Do you mean that by increasing the number of GPUs to N, we will train the model 62723*N times? That is, we will be doing N epochs simultaneously? Or will we be able to complete the training of 62723 images in 62723/N iterations? Please help me, I'm a bit confused here. Is his pre-trained model trained for 62723 iterations or 62723*8 iterations?

Thank you.

cao-nv commented 4 years ago

Hey @cao-nv @jz462

Do you mean that by increasing the number of GPUs to N, we will train the model 62723N times? That is, we will be doing N epochs simultaneously? Or will we be able to complete the training of 62723 images in 62723/N iterations? Please help me, I'm a bit confused here. Is his pre-trained model trained for 62723 iterations or 627238 iterations?

Thank you.

As I understand, the number of iterations in the config files is for the mini-batch size of 8, i.e training on 8 GPUs. Hence, if you use 1 GPUs, you should change the number of iterations to 62723*8. In other words, you should train the model for 8 epochs. Hope this help!

sandeep-ipk commented 4 years ago

Thank you @cao-nv @jz462 . I get that if I have 1 GPU then I will set the iterations should be set to 62723*8, but if you use 8 GPUs then the minibatch size is 8. Now setting the num iterations 62723*8 and using 8 GPUs for minibatch size 8 is different right?

In case 1 (62723*8 iterations): We use a batch size 1, so the gradient approximation is based on 1 example but we complete 8 times more iterations.

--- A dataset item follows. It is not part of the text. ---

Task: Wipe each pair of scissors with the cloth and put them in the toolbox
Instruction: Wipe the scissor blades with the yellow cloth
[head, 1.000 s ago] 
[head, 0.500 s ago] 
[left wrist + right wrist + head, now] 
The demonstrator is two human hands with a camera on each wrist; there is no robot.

In case 2 (62723 iterations, with 8 GPUs) We use a batch size 8, so gradient approximation is better with 8 examples but we only complete 62723 iters.

Therefore case 1 and case 2 are different right? then how can we claim both are the same. Can you please explain, I'm very confused about the DataParallel in PyTorch. And what about the SOLVER.STEPS: [0, 41815, 55754], which he used for 8 GPUS. How do you change it when you have 62723*8 iterations?

Thank you!

cao-nv commented 4 years ago

Thank you @cao-nv @jz462 . I get that if I have 1 GPU then I will set the iterations should be set to 627238, but if you use 8 GPUs then the minibatch size is 8. Now setting the num iterations 627238 and using 8 GPUs for minibatch size 8 is different right?

In case 1 (62723*8 iterations): We use a batch size 1, so the gradient approximation is based on 1 example but we complete 8 times more iterations.

In case 2 (62723 iterations, with 8 GPUs) We use a batch size 8, so gradient approximation is better with 8 examples but we only complete 62723 iters.

Therefore case 1 and case 2 are different right? then how can we claim both are the same. Can you please explain, I'm very confused about the DataParallel in PyTorch. And what about the SOLVER.STEPS: [0, 41815, 55754], which he used for 8 GPUS. How do you change it when you have 62723*8 iterations?

Thank you!

Yes, the two cases are different. Certainly, you had better to follow the provided setting to get comparable results.